→ Description of the task: Copy out the lines of the records below, and only those lines, from the one with "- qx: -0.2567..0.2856" through the one with "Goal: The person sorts", exactly as they appear.

(Records excerpted from a collection)
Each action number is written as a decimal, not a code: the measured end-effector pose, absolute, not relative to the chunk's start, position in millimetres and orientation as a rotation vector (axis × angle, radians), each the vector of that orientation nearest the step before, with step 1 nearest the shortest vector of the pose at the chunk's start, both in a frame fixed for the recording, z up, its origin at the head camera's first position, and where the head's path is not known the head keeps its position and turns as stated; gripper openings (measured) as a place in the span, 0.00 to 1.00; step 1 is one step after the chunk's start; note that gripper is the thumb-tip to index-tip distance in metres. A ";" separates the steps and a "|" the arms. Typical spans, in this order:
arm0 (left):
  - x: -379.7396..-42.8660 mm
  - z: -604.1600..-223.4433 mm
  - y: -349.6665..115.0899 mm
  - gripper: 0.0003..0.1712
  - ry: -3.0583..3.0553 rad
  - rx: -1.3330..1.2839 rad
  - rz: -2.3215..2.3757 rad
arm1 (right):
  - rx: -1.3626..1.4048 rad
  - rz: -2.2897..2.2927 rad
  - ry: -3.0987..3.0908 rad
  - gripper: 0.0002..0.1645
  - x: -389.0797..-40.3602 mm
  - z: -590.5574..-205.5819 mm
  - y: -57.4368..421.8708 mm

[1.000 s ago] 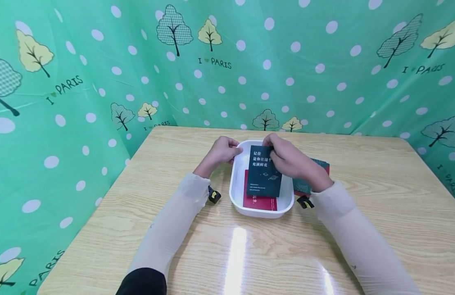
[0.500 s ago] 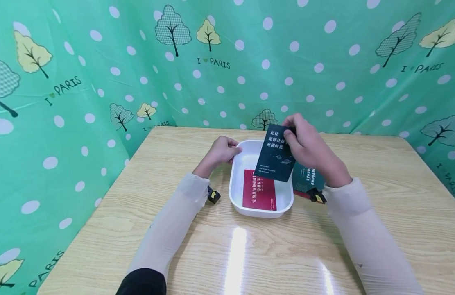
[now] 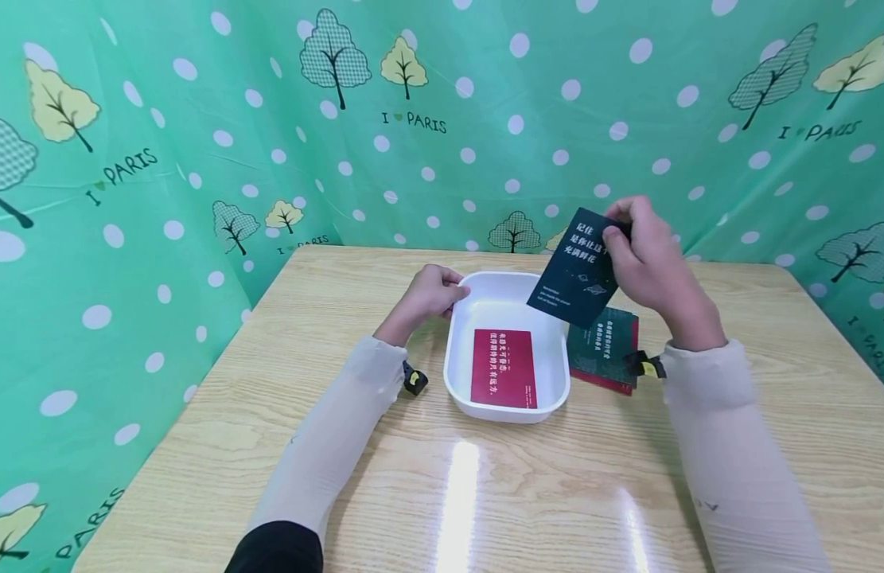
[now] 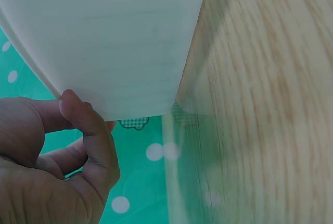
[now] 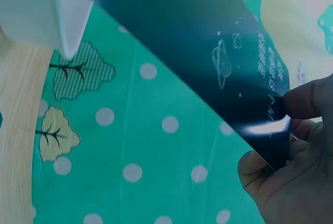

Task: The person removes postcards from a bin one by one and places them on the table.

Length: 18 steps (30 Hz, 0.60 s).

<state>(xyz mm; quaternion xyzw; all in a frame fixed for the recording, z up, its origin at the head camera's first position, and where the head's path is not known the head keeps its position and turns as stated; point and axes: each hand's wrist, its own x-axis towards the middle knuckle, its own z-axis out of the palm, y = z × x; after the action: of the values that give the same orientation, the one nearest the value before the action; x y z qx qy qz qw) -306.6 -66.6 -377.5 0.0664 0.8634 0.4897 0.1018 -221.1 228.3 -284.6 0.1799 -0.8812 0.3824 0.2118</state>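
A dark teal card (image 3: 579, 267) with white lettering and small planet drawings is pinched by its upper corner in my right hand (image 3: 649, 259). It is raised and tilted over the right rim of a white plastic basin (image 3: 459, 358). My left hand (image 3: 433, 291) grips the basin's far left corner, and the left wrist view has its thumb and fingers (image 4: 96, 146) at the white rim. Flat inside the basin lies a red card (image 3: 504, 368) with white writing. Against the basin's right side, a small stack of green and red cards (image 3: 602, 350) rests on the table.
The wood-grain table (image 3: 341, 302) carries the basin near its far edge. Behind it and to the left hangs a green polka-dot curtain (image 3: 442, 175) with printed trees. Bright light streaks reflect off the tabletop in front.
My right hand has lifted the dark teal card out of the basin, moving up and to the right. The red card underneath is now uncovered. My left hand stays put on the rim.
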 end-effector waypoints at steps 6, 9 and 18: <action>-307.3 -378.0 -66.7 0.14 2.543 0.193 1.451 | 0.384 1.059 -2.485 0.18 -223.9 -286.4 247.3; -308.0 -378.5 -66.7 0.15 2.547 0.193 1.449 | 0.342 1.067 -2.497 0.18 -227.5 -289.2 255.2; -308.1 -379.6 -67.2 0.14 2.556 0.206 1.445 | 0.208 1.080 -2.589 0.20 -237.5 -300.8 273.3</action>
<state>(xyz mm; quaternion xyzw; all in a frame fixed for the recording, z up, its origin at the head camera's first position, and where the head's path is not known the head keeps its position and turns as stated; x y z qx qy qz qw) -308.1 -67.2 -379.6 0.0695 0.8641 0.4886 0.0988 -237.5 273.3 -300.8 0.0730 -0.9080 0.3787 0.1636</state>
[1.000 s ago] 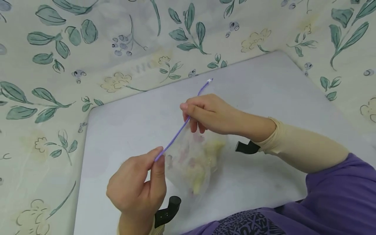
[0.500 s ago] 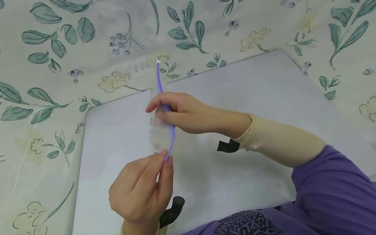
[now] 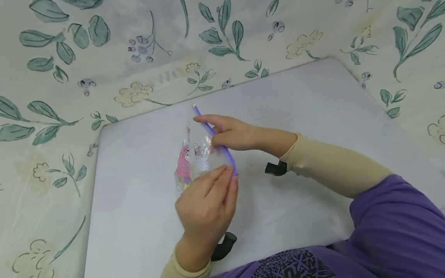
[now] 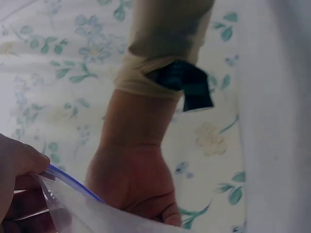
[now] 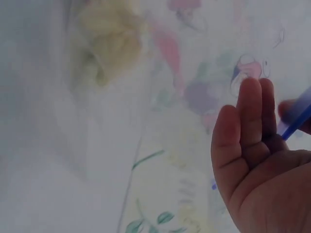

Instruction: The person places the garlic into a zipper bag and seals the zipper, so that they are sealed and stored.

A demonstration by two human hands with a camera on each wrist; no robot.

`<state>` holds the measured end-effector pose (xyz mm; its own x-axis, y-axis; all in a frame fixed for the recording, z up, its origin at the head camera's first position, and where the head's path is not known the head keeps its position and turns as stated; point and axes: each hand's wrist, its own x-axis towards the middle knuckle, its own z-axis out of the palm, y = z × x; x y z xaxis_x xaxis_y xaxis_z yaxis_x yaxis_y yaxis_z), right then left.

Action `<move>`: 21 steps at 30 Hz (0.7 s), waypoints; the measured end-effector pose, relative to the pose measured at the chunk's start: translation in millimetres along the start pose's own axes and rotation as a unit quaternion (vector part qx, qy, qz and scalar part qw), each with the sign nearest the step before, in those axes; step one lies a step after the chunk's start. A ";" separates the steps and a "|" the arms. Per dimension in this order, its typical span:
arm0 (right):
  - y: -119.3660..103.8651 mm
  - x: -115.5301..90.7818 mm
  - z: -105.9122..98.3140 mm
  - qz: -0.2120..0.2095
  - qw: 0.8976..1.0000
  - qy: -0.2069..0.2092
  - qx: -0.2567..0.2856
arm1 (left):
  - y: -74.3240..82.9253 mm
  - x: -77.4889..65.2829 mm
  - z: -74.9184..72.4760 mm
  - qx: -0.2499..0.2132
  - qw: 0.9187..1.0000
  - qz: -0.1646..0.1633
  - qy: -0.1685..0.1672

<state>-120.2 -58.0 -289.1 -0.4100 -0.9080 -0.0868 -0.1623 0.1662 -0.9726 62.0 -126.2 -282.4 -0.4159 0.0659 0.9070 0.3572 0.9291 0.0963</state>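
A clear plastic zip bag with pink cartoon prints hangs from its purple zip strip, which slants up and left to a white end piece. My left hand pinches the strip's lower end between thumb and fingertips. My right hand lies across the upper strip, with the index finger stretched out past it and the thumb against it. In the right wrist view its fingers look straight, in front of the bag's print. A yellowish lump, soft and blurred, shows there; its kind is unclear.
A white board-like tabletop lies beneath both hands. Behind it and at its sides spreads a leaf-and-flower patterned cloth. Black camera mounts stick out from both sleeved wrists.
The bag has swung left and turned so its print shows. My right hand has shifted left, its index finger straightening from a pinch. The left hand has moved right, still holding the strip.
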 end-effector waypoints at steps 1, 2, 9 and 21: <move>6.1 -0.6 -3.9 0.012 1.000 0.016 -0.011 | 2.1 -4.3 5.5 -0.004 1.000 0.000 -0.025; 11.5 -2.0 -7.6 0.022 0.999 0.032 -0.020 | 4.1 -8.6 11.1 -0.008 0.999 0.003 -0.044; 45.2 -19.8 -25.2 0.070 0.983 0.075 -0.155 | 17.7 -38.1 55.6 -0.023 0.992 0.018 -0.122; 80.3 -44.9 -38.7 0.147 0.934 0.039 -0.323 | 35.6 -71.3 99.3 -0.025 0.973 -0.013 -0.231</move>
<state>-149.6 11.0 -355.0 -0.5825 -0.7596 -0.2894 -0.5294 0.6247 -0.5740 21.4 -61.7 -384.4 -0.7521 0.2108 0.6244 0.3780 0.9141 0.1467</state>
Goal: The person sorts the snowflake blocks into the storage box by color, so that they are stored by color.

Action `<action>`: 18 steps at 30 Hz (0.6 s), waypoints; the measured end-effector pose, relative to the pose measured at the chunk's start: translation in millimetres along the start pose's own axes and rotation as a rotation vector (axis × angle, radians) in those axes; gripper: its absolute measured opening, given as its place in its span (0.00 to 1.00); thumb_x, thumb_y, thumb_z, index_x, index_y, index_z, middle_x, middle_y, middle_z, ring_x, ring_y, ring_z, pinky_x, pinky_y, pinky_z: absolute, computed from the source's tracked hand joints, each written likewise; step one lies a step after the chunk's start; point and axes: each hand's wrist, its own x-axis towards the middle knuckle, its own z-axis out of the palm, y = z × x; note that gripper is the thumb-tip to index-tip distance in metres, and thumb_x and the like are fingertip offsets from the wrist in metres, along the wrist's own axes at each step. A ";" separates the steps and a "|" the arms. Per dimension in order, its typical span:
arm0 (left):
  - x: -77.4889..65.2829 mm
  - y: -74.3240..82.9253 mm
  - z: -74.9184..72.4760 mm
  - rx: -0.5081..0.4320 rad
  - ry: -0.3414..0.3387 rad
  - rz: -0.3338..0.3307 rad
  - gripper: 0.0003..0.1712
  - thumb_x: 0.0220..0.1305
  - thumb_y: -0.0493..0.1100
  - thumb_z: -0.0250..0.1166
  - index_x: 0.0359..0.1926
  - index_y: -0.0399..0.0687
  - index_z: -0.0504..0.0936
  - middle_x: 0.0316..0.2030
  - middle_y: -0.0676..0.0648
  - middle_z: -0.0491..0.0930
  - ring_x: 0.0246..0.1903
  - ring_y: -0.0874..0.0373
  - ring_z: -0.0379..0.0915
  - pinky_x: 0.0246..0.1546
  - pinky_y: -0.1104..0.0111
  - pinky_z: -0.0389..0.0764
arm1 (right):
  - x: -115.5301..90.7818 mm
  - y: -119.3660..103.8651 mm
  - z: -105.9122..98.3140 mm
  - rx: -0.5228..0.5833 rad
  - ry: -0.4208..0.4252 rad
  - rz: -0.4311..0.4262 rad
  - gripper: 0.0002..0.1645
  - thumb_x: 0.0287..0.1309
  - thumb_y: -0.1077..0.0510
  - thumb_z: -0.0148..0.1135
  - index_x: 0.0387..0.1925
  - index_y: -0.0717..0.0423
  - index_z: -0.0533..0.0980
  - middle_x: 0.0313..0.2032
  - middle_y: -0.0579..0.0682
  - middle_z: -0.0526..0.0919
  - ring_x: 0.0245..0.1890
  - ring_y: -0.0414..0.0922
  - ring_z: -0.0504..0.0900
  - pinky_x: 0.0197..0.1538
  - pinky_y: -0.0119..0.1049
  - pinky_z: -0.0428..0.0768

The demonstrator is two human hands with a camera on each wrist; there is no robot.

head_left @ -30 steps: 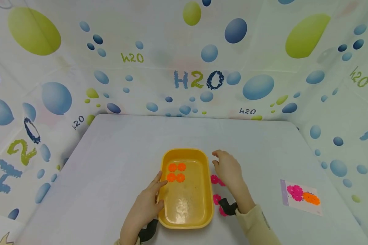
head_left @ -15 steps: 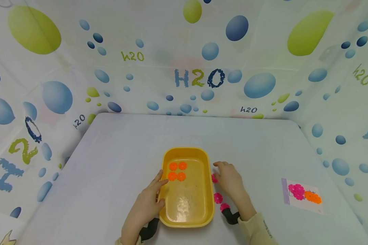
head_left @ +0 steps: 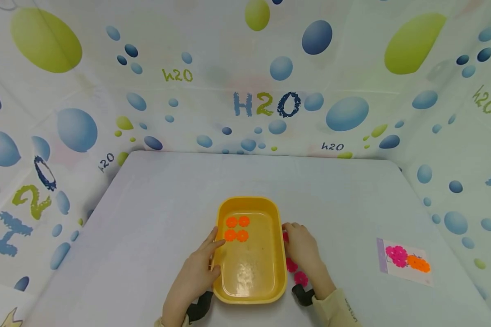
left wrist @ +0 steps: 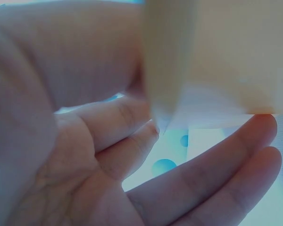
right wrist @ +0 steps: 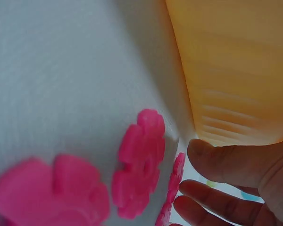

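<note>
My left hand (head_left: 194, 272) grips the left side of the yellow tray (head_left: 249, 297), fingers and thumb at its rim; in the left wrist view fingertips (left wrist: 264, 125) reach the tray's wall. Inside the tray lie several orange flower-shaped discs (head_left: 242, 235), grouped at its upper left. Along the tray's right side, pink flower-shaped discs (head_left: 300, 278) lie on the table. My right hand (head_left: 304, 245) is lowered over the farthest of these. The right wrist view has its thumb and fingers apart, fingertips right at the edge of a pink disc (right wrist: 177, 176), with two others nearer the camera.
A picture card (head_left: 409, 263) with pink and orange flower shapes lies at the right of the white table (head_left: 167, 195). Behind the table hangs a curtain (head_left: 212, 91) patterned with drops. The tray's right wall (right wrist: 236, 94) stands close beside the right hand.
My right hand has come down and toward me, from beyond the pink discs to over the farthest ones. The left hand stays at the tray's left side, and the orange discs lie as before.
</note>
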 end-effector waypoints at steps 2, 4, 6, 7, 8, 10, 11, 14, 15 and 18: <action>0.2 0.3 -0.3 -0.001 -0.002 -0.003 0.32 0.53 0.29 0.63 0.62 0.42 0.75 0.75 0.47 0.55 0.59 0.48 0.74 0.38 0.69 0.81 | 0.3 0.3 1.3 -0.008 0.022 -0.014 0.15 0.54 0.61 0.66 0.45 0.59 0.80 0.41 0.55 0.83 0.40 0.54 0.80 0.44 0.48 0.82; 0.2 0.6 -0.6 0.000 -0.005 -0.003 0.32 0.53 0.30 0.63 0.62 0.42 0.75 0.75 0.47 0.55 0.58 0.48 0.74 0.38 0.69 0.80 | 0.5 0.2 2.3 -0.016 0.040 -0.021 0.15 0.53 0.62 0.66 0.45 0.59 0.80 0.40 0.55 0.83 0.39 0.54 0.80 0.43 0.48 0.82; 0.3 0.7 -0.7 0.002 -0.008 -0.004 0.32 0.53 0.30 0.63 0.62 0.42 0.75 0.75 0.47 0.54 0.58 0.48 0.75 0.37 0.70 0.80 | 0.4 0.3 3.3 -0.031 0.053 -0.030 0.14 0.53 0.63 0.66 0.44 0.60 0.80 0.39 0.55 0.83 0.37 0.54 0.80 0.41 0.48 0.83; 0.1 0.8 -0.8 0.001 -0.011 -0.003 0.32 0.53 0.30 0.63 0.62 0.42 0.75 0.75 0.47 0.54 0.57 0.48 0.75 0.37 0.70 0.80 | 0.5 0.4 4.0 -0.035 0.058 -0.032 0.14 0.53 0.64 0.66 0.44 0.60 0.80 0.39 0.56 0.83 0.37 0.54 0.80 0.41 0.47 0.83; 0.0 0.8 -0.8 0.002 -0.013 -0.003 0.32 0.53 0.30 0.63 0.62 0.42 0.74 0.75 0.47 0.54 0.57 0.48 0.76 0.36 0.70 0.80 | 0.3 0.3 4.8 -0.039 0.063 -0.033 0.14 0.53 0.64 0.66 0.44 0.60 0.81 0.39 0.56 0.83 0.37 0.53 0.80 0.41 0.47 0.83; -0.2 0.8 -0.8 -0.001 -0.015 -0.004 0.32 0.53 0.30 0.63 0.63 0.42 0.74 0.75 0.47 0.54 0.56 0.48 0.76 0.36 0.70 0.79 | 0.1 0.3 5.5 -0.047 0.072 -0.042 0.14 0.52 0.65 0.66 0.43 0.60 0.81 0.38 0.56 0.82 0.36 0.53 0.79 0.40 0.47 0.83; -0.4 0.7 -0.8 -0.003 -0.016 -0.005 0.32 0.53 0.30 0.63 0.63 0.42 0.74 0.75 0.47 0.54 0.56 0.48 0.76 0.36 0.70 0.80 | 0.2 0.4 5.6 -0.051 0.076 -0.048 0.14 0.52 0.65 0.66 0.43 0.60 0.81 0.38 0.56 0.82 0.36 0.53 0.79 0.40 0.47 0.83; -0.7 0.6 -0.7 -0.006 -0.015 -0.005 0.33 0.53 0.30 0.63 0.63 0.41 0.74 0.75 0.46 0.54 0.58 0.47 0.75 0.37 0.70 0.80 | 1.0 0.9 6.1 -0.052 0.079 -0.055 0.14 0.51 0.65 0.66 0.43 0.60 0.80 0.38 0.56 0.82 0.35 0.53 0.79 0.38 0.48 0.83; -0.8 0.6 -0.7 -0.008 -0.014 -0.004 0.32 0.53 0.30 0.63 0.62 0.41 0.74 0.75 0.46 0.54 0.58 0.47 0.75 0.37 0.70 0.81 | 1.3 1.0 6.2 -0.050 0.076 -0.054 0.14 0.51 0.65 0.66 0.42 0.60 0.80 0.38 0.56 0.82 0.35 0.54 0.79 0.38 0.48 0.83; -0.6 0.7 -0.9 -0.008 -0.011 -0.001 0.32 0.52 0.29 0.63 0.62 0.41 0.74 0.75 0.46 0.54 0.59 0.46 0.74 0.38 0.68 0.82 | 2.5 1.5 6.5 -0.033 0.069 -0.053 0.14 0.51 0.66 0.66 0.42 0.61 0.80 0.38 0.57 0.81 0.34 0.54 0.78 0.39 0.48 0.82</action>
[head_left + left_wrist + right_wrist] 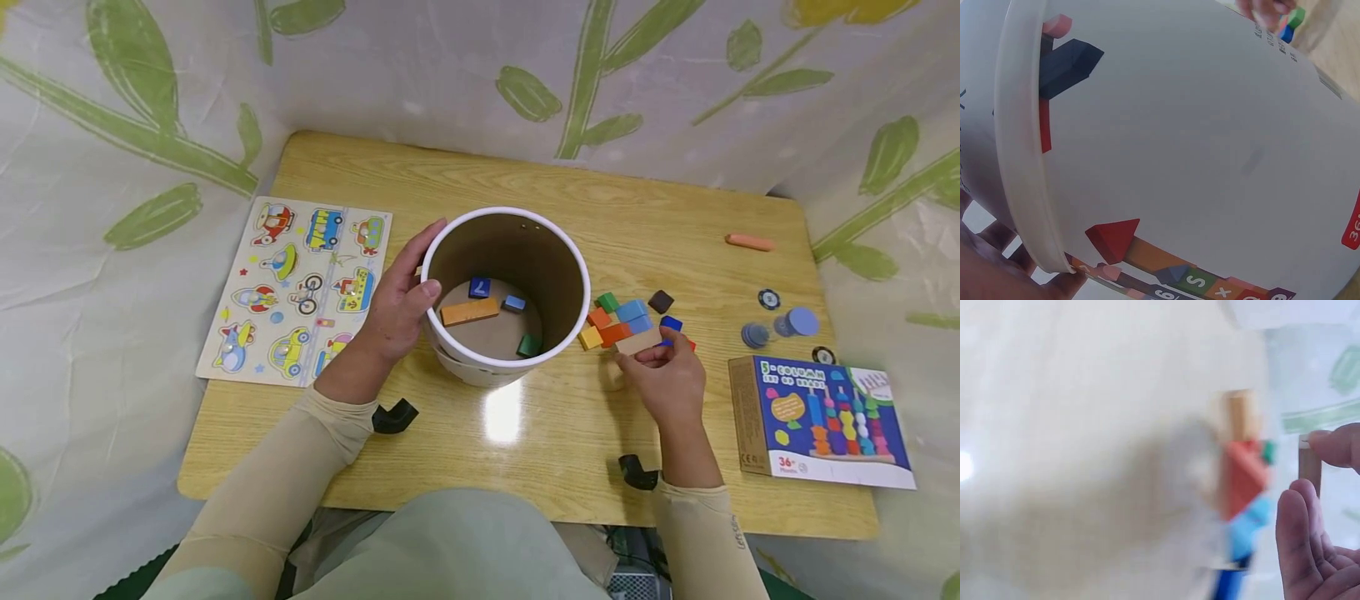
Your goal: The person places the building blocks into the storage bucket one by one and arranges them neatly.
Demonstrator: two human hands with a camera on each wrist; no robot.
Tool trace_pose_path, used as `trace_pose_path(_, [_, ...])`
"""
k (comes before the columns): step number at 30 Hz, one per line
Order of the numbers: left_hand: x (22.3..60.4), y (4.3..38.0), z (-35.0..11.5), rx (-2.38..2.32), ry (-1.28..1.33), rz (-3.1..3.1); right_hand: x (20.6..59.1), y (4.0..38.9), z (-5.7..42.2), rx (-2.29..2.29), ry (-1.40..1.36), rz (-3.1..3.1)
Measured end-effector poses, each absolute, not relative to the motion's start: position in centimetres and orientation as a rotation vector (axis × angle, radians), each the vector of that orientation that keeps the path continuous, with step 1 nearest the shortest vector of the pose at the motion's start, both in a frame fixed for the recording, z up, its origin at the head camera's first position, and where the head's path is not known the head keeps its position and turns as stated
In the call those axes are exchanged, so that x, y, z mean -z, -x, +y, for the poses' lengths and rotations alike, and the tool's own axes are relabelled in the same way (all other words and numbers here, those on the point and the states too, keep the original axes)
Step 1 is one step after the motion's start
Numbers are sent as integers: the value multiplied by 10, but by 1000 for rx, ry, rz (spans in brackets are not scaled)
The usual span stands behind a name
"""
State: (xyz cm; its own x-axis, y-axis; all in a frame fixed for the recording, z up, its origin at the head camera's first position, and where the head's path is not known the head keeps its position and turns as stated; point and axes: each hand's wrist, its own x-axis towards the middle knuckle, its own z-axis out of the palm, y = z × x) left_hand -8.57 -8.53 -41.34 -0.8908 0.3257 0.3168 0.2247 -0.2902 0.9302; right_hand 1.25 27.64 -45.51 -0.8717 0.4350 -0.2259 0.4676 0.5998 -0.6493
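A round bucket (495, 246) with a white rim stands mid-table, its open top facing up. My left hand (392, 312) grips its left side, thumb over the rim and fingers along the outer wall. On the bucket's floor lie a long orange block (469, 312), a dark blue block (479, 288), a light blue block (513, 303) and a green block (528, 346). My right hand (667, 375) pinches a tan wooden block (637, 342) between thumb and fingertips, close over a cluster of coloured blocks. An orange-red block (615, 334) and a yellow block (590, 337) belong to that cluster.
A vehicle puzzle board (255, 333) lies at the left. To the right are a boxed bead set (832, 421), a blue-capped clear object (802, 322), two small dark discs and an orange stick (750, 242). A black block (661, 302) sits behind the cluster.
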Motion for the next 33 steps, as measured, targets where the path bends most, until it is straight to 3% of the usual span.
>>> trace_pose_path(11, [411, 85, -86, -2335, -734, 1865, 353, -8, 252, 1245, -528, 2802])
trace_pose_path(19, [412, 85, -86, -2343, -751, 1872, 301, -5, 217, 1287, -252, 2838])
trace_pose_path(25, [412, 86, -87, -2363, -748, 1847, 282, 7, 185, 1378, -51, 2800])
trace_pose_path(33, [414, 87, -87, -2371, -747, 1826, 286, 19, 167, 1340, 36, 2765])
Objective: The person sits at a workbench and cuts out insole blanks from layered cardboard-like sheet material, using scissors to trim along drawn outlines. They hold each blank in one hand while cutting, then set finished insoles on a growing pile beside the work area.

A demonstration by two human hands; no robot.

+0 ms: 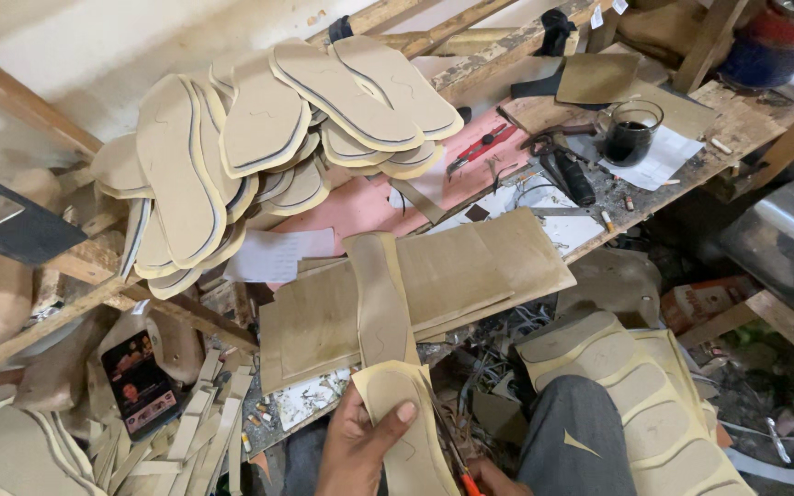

→ Answer space:
  - qx: -0.2567..0.2856
arm1 (left):
  - y: -74.3240..82.9253 mm
  - x: -77.4889..65.2829 mm
  - z: -74.9184..72.4760 mm
  - qx: -0.2499..0.2132
  - qw: 0.9187..1.0000
  - qz: -0.1646..0.1633
  - qy: -0.1685..0.1672

<state>-120.2 -58.0 -289.1 -0.4100 -0.9080 -0.0868 -0.1623 0.1662 -0.9726 62.0 -126.2 -282.4 -0.4159 0.0659 0.9070 0.3572 0.9291 0.0963</state>
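A clear plastic zip bag with pink cartoon prints hangs from its purple zip strip, which slants up and left to a white end piece. My left hand pinches the strip's lower end between thumb and fingertips. My right hand lies across the upper strip, with the index finger stretched out past it and the thumb against it. In the right wrist view its fingers look straight, in front of the bag's print. A yellowish lump, soft and blurred, shows there; its kind is unclear.
A white board-like tabletop lies beneath both hands. Behind it and at its sides spreads a leaf-and-flower patterned cloth. Black camera mounts stick out from both sleeved wrists.
The bag has swung left and turned so its print shows. My right hand has shifted left, its index finger straightening from a pinch. The left hand has moved right, still holding the strip.
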 end-effector waypoints at steps 1, 2, 9 and 21: <move>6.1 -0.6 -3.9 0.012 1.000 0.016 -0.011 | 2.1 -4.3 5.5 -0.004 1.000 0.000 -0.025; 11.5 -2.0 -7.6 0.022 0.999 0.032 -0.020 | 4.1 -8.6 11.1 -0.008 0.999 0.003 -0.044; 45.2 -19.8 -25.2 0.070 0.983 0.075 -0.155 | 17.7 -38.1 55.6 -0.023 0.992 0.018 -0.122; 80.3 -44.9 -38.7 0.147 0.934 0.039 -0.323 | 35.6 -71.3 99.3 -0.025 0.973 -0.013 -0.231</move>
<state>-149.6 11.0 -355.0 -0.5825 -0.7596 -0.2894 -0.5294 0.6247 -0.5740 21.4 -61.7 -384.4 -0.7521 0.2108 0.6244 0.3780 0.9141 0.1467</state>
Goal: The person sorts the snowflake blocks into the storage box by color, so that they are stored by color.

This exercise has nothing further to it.